Неожиданно дверь открылась и в комнату вошел секретарь парткома Разумов, невысокий, полноватый для своих лет человек. Любимов даже вскочил от неожиданности.
– Сергей Михайлович?
– Сидите, сидите. Я не помешаю? Хочу тоже послушать, как дела у комсомольцев механоремонтного.
Он сел за стол рядом с Романом и кивнул головой:
– Продолжайте. Извините, что прервал.
Потапова толково, хотя моментами чувствовалось ее волнение, рассказывала о соревновании молодежных бригад, работе поста комсомольского прожектора, комплектации кружка политической учебы. Бессонов быстро записывал в блокнот, с удовлетворением отмечая, что отчет получается конкретным и полнокровным.
– Дадим, наверное, высказаться членам комиссии, которые проверяли работу, – сказал Любимов, когда Потапова закончила свой доклад, – а потом уж будем задавать вопросы.
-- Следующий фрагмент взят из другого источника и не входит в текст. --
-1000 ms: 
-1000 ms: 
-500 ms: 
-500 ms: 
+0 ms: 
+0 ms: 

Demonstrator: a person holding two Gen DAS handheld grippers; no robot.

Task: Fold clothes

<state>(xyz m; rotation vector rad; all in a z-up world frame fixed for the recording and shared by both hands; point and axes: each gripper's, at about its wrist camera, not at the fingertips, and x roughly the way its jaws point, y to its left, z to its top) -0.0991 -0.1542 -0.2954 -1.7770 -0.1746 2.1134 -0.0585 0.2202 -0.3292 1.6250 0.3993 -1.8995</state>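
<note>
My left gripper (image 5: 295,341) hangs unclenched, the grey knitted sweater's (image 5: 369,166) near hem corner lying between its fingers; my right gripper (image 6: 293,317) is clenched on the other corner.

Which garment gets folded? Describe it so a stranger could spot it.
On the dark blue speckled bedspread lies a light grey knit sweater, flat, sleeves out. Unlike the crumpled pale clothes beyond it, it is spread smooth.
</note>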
Нет возражений?
Было видно, что отчетом секретарь удовлетворен и что волнуется он не меньше Потаповой. Вероятно, сказывался нежданный визит Разумова.
– Юлия! Ты проверяла делопроизводство и прочее хозяйство. Какие у тебя есть замечания?
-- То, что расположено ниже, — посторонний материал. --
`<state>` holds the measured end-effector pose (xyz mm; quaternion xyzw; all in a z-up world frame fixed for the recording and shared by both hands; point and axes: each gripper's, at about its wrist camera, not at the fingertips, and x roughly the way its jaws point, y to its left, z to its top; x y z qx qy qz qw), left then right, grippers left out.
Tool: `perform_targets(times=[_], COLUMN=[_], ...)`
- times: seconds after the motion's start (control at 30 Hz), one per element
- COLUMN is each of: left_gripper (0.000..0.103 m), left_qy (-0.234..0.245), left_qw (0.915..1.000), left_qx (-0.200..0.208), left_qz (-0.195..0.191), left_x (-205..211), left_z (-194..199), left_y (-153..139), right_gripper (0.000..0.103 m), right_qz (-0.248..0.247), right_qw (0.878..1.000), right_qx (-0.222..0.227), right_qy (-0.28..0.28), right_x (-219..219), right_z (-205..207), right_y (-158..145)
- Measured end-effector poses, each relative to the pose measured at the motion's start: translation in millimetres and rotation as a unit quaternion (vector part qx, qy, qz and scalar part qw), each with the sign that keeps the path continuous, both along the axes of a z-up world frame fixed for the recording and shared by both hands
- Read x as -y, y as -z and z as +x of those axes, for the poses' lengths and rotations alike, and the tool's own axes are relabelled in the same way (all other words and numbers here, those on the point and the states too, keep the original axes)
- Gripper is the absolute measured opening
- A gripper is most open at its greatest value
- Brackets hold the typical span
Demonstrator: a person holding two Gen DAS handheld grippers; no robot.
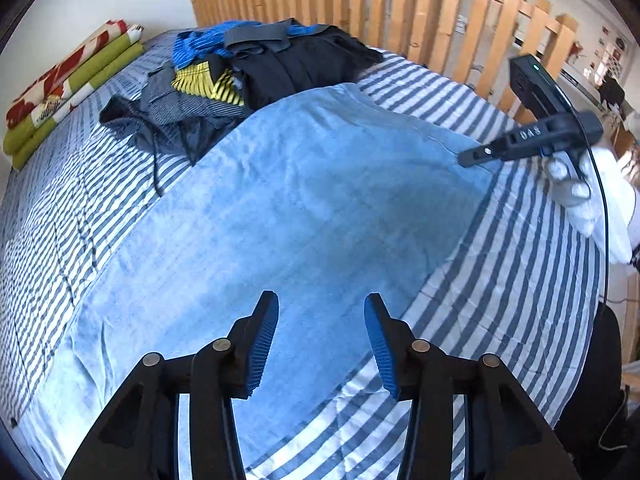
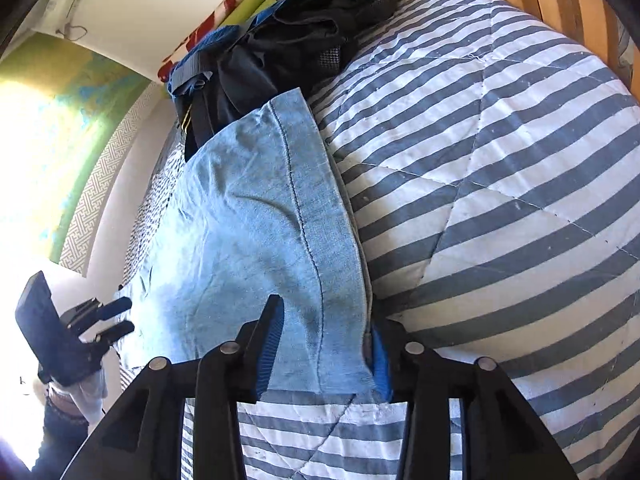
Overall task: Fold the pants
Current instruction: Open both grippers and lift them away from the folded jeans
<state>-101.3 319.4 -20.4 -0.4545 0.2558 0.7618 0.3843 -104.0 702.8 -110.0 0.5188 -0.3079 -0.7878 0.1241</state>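
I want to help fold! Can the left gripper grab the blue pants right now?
Probably yes. The left gripper hangs over the blue pants with its jaws apart and nothing between it and the cloth. The clothes pile sits farther back, out of the way. It looks like it would only need to dip down.

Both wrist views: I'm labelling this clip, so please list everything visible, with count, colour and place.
pants: one, light blue, spread flat on the bed.
quilt: one, blue and white stripes, covering the bed.
clothes pile: one heap, black, blue, yellow, grey, beyond the pants.
rolled fabric: red, white and green, by the wall.
wooden railing: one, pale wood, behind the bed.
left gripper: black, blue pads, open above the pants.
right gripper: black, blue pads, straddling the pants' near edge.
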Motion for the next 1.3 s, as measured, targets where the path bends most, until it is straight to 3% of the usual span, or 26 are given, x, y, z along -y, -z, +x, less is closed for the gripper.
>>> perform_targets(times=[0.03,0.13,0.2,0.3,0.4,0.5,0.63,0.73,0.83,1.0,1.07,1.13,1.2,1.3], left_gripper=[0.048,0.048,0.048,0.048,0.048,0.044,0.040,0.041,0.041,0.041,0.047,0.049,0.050,0.061], left_qy=[0.014,0.074,0.110,0.146,0.167,0.171,0.146,0.099,0.027,-0.108,-0.175,-0.247,-0.318,-0.412], left_qw=[0.9999,0.9968,0.9926,0.9880,0.9830,0.9833,0.9881,0.9951,0.9992,0.9930,0.9825,0.9654,0.9432,0.9054], left_qx=[-0.008,-0.028,-0.050,-0.050,-0.066,-0.047,-0.034,-0.003,0.021,0.009,0.006,-0.002,-0.020,-0.048], left_qz=[0.000,0.004,-0.008,-0.014,-0.039,-0.041,-0.034,-0.009,0.019,0.046,0.064,0.084,0.094,0.092], left_x=[-5,-48,-84,-127,-158,-164,-133,-87,-23,108,171,240,312,420], left_z=[10,35,54,69,77,72,59,46,33,13,3,-1,-2,-1], left_y=[2,11,23,42,61,68,55,37,20,-11,-25,-40,-52,-62], right_gripper=[0.012,0.011,0.014,0.019,0.026,0.029,0.029,0.029,0.029,0.029,0.029,0.029,0.029,0.029], right_qz=[-0.002,-0.029,-0.030,-0.045,-0.027,-0.031,-0.012,-0.007,0.036,0.051,0.055,0.068,0.076,0.096], right_qw=[1.000,0.999,0.998,0.997,0.997,0.997,0.998,0.999,0.999,0.998,0.997,0.993,0.988,0.975], right_qx=[0.010,0.026,0.029,0.044,0.049,0.055,0.032,0.022,-0.001,-0.034,-0.052,-0.074,-0.092,-0.117], right_qy=[0.002,0.029,0.045,0.051,0.053,0.049,0.057,0.034,0.031,0.005,-0.025,-0.060,-0.102,-0.164], right_x=[2,-4,-10,-17,-21,-25,-30,-26,-20,11,37,72,113,186], right_z=[-2,-3,-3,-5,-3,3,20,27,33,38,37,35,30,24], right_y=[0,-3,-6,-4,-6,-2,-6,-8,-21,-48,-63,-81,-96,-115])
– В целом у меня неплохое впечатление. Собрания проводились регулярно, правда... – Юля замялась.
– Что, что? – встрепенулся Любимов.
– За летние месяцы протоколы как следует не оформлены. Так, на каких-то бумажках... Но Потапова обещала в ближайшие дни поправить.
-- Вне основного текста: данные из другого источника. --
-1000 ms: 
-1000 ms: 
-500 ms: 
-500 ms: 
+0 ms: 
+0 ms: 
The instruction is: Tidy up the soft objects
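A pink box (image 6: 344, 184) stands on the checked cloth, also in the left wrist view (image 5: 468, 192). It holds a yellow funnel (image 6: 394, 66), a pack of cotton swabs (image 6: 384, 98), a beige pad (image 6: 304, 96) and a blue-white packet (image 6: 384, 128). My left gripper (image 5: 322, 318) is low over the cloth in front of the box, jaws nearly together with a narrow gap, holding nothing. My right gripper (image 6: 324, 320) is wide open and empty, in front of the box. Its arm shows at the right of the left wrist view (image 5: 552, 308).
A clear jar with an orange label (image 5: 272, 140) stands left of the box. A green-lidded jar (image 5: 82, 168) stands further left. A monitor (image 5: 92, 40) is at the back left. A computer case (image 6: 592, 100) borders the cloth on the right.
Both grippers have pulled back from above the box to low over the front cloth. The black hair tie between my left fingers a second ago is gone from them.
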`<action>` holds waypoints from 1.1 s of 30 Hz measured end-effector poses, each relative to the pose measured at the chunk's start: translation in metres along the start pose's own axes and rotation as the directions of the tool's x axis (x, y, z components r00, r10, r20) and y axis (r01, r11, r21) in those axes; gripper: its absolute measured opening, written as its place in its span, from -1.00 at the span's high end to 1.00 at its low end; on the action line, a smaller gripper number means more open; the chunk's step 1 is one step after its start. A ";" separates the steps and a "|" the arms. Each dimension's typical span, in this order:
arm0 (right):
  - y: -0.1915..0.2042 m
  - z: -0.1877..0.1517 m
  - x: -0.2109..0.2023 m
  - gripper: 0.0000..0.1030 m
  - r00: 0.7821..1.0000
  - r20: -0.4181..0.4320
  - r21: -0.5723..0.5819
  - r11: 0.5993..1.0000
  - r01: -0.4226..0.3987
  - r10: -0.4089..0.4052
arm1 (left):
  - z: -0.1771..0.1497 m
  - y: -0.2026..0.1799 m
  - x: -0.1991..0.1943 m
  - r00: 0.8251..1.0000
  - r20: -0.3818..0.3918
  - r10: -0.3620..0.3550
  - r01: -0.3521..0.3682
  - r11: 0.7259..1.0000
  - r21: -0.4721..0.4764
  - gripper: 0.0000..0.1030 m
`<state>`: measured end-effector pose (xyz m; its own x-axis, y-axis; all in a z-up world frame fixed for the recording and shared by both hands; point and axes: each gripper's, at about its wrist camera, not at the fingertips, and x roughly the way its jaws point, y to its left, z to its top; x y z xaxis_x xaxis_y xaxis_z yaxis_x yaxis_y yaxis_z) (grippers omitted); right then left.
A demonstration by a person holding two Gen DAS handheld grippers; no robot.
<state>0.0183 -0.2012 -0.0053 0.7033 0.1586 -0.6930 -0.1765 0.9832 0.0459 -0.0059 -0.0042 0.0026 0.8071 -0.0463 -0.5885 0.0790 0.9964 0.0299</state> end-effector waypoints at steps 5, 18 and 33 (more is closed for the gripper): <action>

– Уже все в порядке! – подала реплику Потапова, крутя в руках толстую клеенчатую тетрадь.
– Что ж, надо было ждать комиссии? – буркнул Любимов.
– Так ведь летом на пленэр тянет! – задиристо сказала Людмила и снова звонко рассмеялась.
– На какой «пленэр»? – обескураженно спросил Любимов.
– На природу, значит, – весело пояснила Потапова.
– Это, по-моему, любимое словечко нашего главного инженера? – негромко, но внятно произнес неожиданно Разумов, до этого сидевший совершенно безучастно. Он один не улыбнулся на шутку Потаповой.
– Ну и что? Почему бы и не позаимствовать у умного человека? – мгновенно парировала девушка, лицо которой вдруг стало холодным и замкнутым.
Разумов ничего не ответил, но так пронзительно взглянул на Потапову, что та покраснела.
– Один задолжник есть, верней, задолжница! – быстро сказала Юлия, чтобы прервать возникшую неловкую паузу.
– Почему? – с явным облегчением ухватился за Юлино сообщение Любимов, который, видать, тоже не знал, как реагировать на реплику Разумова.
– В декретном отпуске одна моя комсомолка, – вяло объяснила Людмила.
– Что ж, прийти не могла? – ехидно сказал Аркадий.
– В деревню уехала, к родителям.
– А муж разве не мог уплатить? – настаивал Петров.
– Нет у ней мужа!
– Как это нет? – удивился Аркадий.
– Не знаешь, как это бывает? – с насмешкой спросила Людмила, от чего Аркадий неожиданно сконфузился, а потом, разозлившись, воинственно сказал:
– Ну, а почему у тебя пять комсомольцев оказались вне сети комсомольского просвещения?
– Молодые матери! – фыркнула Потапова.
– Что, что? – опять переспросил Любимов.
– Дети у них маленькие. Вот после смены они и бегут как оглашенные в ясельки, своих забирать. Какие уж тут занятия.
– Пусть самостоятельно занимаются, – уже без особого нажима сказал Аркадий. – Есть такая форма...
– Слушаюсь, товарищ Петров! – с прежней задиристостью ответила Потапова. – Поправим это положение.
– Можно мне? – подняла руку, как в школе, молчавшая до этого Крутова. Видно было, как она напряглась, и от этого голос ее стал неожиданно тихим и даже вкрадчивым.
– Давай! – кивнул Любимов.
– Люда, как ты сама объясняешь, почему на общезаводском субботнике в пионерском лагере половина твоих комсомольцев ушла с обеда?
До этого дерзкая, Потапова вдруг смешалась и опустила голову.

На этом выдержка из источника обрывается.